TASK REQUIREMENTS ->
The result should be the full listing copied exactly, with no pictures in it.

COLLECTED MATERIAL ->
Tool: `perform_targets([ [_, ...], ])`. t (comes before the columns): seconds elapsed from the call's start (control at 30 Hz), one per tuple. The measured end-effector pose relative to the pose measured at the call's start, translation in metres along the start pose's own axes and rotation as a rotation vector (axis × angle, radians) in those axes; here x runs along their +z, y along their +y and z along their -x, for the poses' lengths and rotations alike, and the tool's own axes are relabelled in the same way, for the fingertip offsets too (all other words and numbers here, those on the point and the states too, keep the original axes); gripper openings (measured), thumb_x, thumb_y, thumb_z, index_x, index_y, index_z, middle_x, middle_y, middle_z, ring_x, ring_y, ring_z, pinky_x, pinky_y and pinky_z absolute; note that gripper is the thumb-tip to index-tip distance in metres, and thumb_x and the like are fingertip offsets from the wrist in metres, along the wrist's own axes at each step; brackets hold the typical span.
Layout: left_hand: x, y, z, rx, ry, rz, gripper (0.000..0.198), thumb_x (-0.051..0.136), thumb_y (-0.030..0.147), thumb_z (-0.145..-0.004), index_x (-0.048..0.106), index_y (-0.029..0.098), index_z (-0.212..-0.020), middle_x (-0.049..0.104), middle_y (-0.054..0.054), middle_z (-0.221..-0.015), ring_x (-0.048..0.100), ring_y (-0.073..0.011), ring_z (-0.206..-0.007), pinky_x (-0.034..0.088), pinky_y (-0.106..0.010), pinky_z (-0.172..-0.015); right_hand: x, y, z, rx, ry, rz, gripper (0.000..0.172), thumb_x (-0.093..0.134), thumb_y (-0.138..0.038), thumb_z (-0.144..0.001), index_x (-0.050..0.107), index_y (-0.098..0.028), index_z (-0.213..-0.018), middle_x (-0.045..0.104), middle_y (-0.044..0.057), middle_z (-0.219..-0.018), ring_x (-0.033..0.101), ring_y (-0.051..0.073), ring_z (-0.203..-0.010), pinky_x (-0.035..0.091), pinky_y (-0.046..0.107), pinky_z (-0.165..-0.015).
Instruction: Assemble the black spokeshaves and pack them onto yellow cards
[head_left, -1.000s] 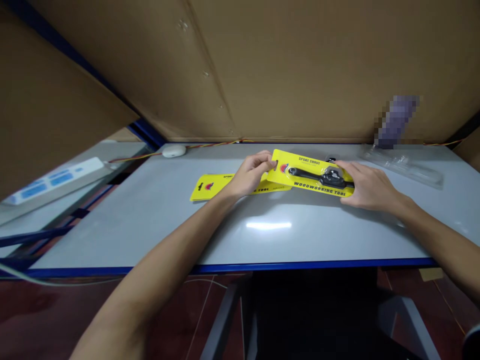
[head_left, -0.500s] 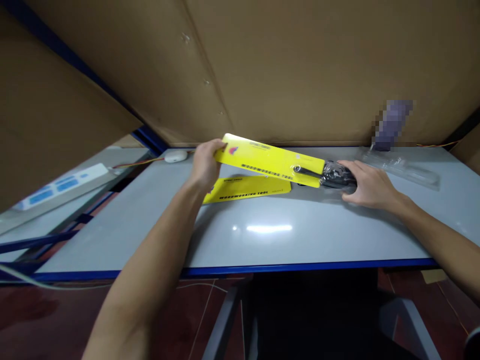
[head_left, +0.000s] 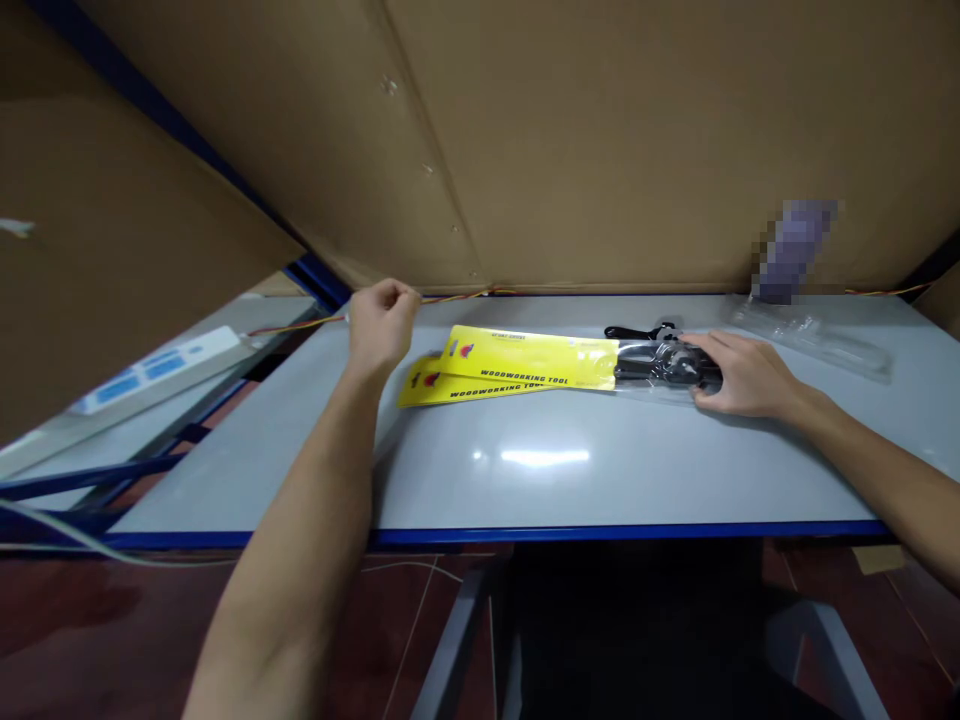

RESULT FOR THIS TASK ->
Tool: `perform_targets([ [_, ...], ])`. t (comes before the columns): seconds elapsed from the call's start (control at 30 Hz), one per tuple. The measured end-effector pose relative to the pose measured at the call's start, translation in metres along the start pose's own axes and rotation as a rotation vector (axis × angle, radians) in those axes; here x runs along their +z, y along their +y and z along their -x, for the poses' lengths and rotations alike, and the tool's own axes are relabelled in the same way, for the fingertip offsets too (all other words and numbers here, those on the point and the states too, keep the original axes); gripper openings (measured), thumb_x, thumb_y, thumb_z, index_x, index_y, index_z, middle_x, middle_y, middle_z, ring_x, ring_y, ring_z, pinky_x, pinky_y and pinky_z absolute; note that gripper is the thumb-tip to index-tip distance in metres, and thumb_x and the like are fingertip offsets from the wrist in metres, along the wrist's own axes at each step; brackets hold the typical span.
Layout: left_hand: x, y, z, rx, ry, rz, gripper (0.000..0.198), thumb_x (-0.051..0.136), thumb_y (-0.030..0.147), thumb_z (-0.145..-0.004), index_x (-0.048..0.106), index_y (-0.029..0.098), index_z (-0.212..-0.020), middle_x (-0.049..0.104), middle_y (-0.054..0.054), middle_z (-0.221..-0.015), ring_x (-0.048..0.100), ring_y (-0.073..0.011), ring_z (-0.206..-0.007), pinky_x (-0.034..0.088), pinky_y (-0.106..0.010), pinky_z (-0.172..-0.015); right_hand: x, y, z, rx, ry, rz, gripper (0.000..0.172), thumb_x (-0.093..0.134), thumb_y (-0.138..0.038), thumb_z (-0.144..0.001), index_x (-0.050..0.107), index_y (-0.098..0.028), index_z (-0.213..-0.018), middle_x (-0.045..0.104), middle_y (-0.044..0.057), middle_z (-0.219..-0.018), ring_x (-0.033..0.101), ring_y (-0.051..0.073), ring_z (-0.203..-0.010), pinky_x (-0.035..0.091), pinky_y (-0.046..0.107), pinky_z (-0.165..-0.015).
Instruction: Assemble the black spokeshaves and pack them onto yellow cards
[head_left, -1.000s] 
[head_left, -0.500s] 
[head_left, +0.000s] 

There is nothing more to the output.